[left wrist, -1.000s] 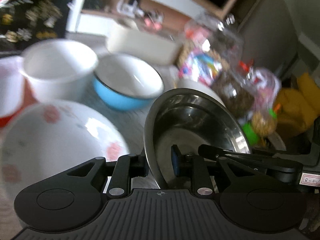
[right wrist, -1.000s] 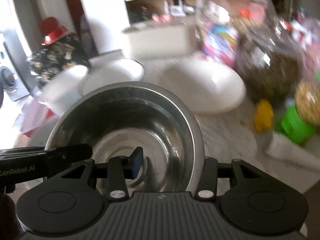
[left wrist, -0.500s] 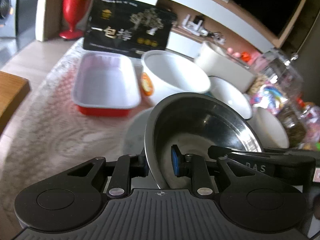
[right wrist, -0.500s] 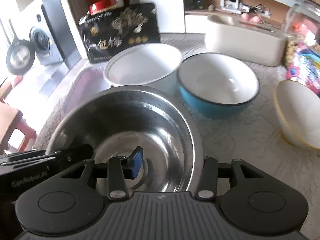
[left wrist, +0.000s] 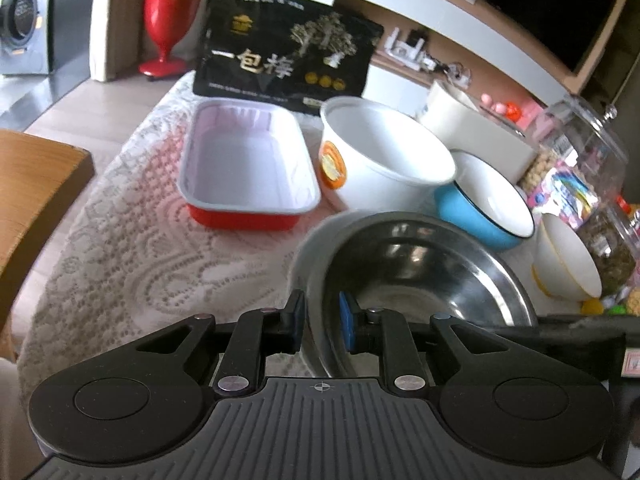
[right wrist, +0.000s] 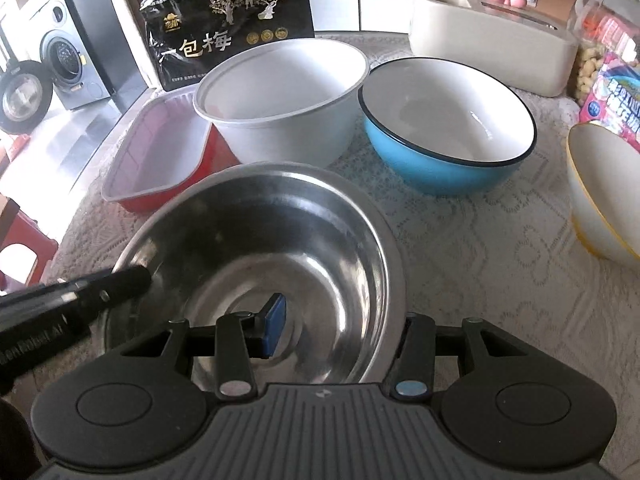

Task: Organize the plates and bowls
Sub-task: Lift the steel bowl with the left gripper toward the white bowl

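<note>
A steel bowl (right wrist: 256, 248) is held between both grippers, just above the lace tablecloth (left wrist: 120, 256). My left gripper (left wrist: 322, 322) has the bowl's left rim between its blue pads; its jaws are closing on it. My right gripper (right wrist: 340, 328) is shut on the right rim, one pad inside the bowl and the other finger outside. A pale rim (left wrist: 308, 240) peeks out beneath the steel bowl (left wrist: 420, 272). Behind stand a red tray (left wrist: 248, 168), a deep white bowl (right wrist: 280, 92), a blue bowl (right wrist: 444, 120) and a yellow-rimmed white bowl (right wrist: 600, 192).
A black snack bag (left wrist: 288, 60) leans behind the tray. A cream box (right wrist: 492, 52) and a clear snack jar (left wrist: 580, 184) line the back right. A wooden edge (left wrist: 32, 184) sits off the table's left side.
Both grippers carried the steel bowl leftward from the snack jars to in front of the red tray and white bowl. It now sits flatter and lower between the left pads.
</note>
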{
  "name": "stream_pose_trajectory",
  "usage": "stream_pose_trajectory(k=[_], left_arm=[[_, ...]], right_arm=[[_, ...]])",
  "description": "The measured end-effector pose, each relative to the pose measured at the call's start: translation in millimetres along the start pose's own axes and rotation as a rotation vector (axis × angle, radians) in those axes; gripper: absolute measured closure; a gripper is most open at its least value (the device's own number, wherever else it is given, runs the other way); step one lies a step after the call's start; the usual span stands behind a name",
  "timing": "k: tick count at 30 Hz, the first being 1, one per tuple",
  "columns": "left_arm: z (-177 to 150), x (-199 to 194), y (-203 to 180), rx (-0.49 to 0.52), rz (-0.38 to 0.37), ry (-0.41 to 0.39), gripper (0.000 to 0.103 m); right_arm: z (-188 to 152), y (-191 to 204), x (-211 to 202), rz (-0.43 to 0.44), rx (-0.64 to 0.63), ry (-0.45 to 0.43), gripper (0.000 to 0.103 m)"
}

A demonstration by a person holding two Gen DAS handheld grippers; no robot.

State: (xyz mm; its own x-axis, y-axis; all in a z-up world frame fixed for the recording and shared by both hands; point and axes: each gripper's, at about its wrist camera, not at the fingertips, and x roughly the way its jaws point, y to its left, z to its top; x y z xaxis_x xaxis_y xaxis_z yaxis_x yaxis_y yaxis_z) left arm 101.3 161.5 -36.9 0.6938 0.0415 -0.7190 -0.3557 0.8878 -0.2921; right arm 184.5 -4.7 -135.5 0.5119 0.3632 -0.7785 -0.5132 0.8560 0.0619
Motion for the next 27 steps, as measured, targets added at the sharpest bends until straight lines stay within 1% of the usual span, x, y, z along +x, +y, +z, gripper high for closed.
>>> stream_pose_trajectory(k=[1, 2, 10, 13, 15, 17, 19, 20, 24, 27], left_arm=[[0, -1, 0, 0.003, 0.020, -0.006, 0.082], [1, -1, 1, 0.007, 0.038, -0.011, 0.078], [0, 5, 3, 0.021, 0.049, 0.006, 0.074], [-1, 7, 5, 0.027, 0.045, 0.011, 0.069], [-1, 7, 6, 0.026, 0.033, 0.001, 0.063], [-2, 8, 6, 0.025, 0.032, 0.002, 0.061], [-2, 10, 6, 0.024, 0.035, 0.009, 0.057], [-2, 11, 7, 0.022, 0.036, 0.011, 0.056], [-3, 15, 10, 0.001, 0.011, 0.032, 0.055], [-5, 20, 14, -0.034, -0.029, 0.057, 0.058]], right_arm=[[-1, 1, 0, -0.007, -0.009, -0.002, 0.059], [-2, 3, 0, -0.012, -0.016, -0.004, 0.059], [-6, 11, -6, -0.032, -0.058, -0.039, 0.058], [-6, 12, -11, -0.063, -0.076, -0.072, 0.053], [-6, 11, -16, -0.091, -0.086, -0.108, 0.050], [-5, 10, -21, -0.117, -0.093, -0.146, 0.049], [-4, 6, -23, -0.128, -0.087, -0.165, 0.040], [-3, 3, -23, -0.133, -0.078, -0.170, 0.038], [-2, -7, -13, -0.136, -0.043, -0.144, 0.037], [-4, -16, 2, -0.099, -0.004, -0.092, 0.037]])
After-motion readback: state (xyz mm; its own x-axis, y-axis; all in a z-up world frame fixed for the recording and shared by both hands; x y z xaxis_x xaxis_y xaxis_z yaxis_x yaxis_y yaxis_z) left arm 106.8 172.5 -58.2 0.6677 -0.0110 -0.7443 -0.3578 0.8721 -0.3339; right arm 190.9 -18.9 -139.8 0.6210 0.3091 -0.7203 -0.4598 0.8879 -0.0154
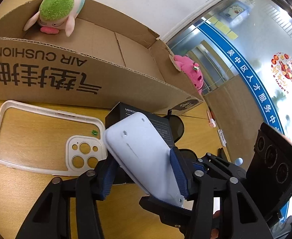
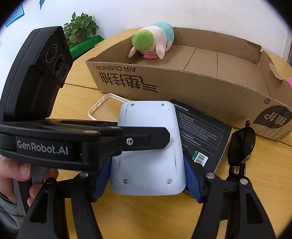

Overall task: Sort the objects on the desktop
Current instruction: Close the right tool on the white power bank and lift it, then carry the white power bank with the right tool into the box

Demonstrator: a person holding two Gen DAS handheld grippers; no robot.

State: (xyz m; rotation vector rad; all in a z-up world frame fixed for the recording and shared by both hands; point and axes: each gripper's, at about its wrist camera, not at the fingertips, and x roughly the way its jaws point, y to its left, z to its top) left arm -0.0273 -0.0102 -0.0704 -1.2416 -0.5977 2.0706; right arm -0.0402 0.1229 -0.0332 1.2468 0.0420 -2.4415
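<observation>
A pale blue-white flat device [image 1: 142, 153] is held above the wooden desk, underside up, with screws showing [image 2: 148, 149]. My left gripper [image 1: 144, 171] is shut on it, blue pads against both long sides. My right gripper [image 2: 148, 179] also has its blue pads against the device's two sides. The left gripper's body crosses over the device in the right wrist view [image 2: 82, 139]. Under the device lies a black UGREEN box [image 2: 201, 133]. A long cardboard box [image 2: 205, 83] stands behind, with a green-haired plush [image 2: 152, 41] on its far rim.
A white phone case [image 1: 40, 139] lies on the desk at left. Black sunglasses [image 2: 241, 145] lie right of the UGREEN box. A pink plush [image 1: 191, 71] sits beyond the carton's right end. A pen [image 1: 210, 119] lies near the desk edge. A potted plant [image 2: 80, 27] stands far left.
</observation>
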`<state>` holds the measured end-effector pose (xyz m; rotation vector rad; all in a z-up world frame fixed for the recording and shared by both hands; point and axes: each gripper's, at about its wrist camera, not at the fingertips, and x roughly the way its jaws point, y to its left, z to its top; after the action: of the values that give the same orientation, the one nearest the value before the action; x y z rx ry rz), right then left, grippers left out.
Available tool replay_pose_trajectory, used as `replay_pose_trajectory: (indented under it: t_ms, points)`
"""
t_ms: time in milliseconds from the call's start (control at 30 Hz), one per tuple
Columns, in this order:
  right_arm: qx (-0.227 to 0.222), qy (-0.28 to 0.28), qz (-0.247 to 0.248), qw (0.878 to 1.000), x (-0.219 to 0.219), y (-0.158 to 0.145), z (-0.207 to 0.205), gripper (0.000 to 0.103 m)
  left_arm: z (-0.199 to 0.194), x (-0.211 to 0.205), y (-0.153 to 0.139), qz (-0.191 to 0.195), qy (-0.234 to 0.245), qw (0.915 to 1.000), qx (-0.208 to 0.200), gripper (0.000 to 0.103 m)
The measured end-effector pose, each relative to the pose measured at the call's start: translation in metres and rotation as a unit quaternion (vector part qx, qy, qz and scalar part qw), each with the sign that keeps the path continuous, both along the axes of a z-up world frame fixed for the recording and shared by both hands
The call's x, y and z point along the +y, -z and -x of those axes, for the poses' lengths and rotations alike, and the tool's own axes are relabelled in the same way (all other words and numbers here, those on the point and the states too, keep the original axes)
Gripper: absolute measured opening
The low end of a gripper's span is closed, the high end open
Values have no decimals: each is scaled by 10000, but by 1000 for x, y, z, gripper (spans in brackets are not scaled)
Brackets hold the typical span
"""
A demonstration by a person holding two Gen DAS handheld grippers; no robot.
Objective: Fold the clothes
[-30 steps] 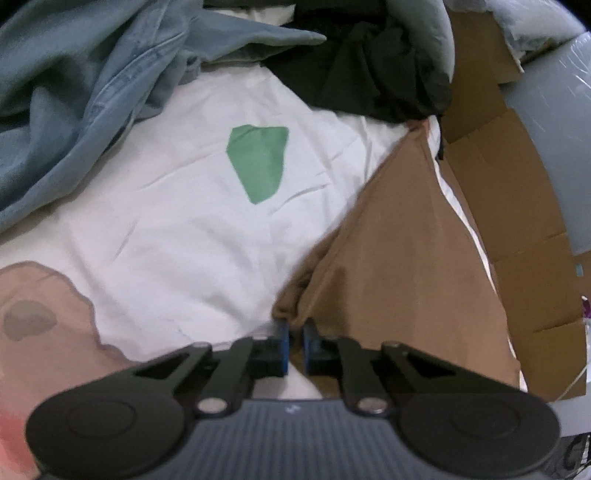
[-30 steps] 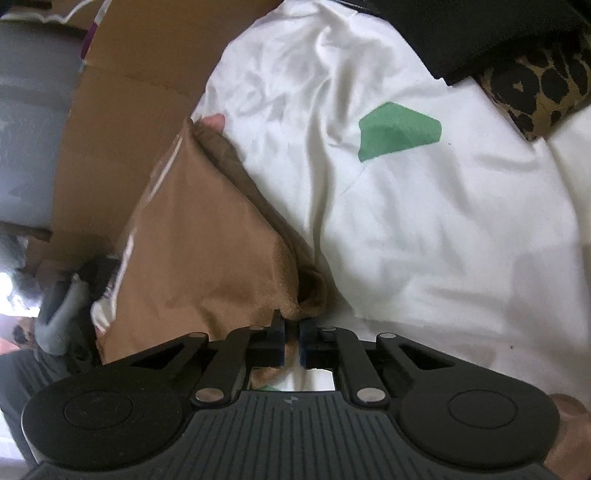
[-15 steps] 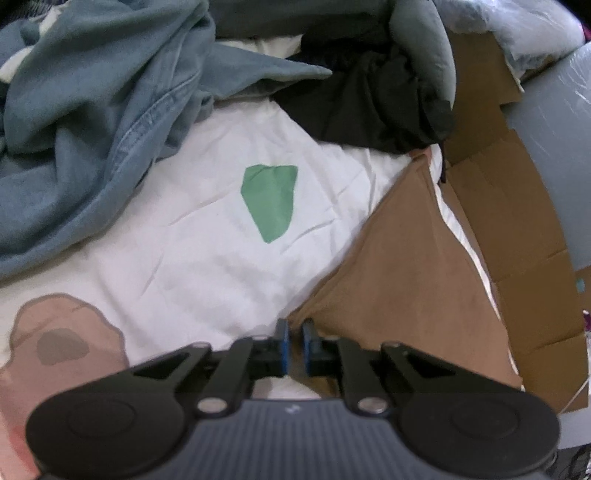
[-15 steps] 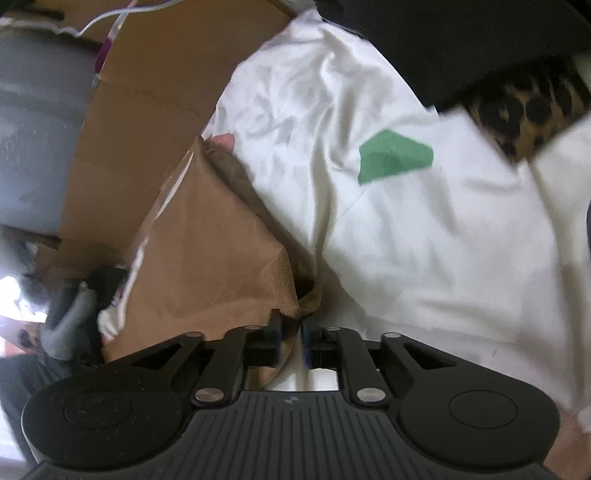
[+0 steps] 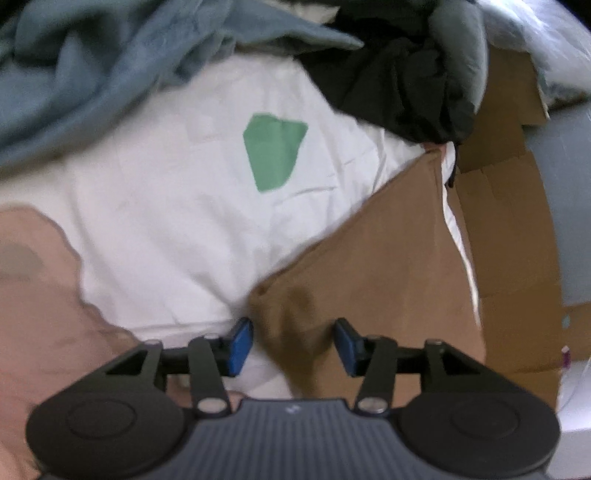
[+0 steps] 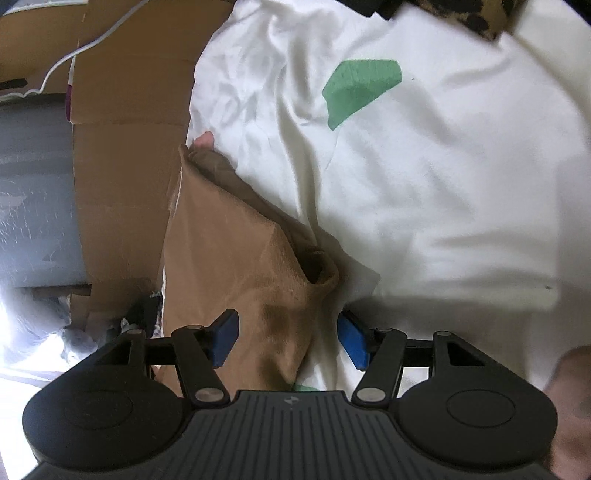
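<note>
On white sheet (image 5: 177,229) — brown garment (image 5: 388,258) folded, flat.

You are working in a home, most likely a bedroom: a white bedsheet (image 5: 177,229) with a green patch (image 5: 273,151) covers a soft bed. Beyond that patch, a blue-grey garment (image 5: 92,66) and a black garment (image 5: 399,85) lie in loose heaps. To the patch's right, a brown cloth (image 5: 388,258) lies flat near the bed's edge, and flattened cardboard (image 5: 509,206) sits past it. A leopard-print fabric (image 6: 480,18) shows above the patch in your right view.
</note>
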<state>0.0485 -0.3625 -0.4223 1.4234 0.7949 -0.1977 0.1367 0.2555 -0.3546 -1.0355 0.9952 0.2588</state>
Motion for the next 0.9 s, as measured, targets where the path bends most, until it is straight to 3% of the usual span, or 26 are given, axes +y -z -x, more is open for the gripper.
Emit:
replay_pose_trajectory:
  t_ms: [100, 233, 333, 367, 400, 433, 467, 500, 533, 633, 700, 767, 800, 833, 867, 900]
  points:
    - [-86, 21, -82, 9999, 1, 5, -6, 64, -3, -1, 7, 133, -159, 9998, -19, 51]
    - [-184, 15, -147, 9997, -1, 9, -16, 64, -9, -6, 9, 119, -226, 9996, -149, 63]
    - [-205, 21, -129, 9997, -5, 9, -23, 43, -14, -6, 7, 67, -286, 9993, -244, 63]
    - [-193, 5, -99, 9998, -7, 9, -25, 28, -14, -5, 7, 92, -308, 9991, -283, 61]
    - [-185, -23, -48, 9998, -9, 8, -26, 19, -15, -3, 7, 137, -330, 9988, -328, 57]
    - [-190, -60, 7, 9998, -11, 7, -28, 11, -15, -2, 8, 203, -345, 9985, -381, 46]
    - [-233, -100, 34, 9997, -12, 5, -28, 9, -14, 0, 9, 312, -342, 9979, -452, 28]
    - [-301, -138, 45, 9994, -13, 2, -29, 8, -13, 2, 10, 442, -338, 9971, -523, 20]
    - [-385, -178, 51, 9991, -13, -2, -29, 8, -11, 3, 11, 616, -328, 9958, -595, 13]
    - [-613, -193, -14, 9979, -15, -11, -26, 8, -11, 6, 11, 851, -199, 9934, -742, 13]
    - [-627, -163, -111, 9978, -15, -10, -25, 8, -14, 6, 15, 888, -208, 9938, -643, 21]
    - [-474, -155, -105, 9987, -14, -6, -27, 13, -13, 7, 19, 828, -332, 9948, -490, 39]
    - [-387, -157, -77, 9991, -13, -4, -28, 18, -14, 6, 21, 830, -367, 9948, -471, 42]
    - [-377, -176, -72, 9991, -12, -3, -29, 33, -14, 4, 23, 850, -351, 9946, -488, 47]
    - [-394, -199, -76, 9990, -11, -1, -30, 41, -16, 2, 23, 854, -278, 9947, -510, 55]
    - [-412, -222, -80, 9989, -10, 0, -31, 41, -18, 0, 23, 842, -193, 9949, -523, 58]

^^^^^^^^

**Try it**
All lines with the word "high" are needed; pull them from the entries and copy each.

**Answer below**
Motion for the next 27 steps, as measured, targets added at the sharpest bends until straight lines stay within 1% of the usual span, x, y, z along +x, +y, +z, gripper high for closed.
The low end of a gripper's span is closed, the high end open

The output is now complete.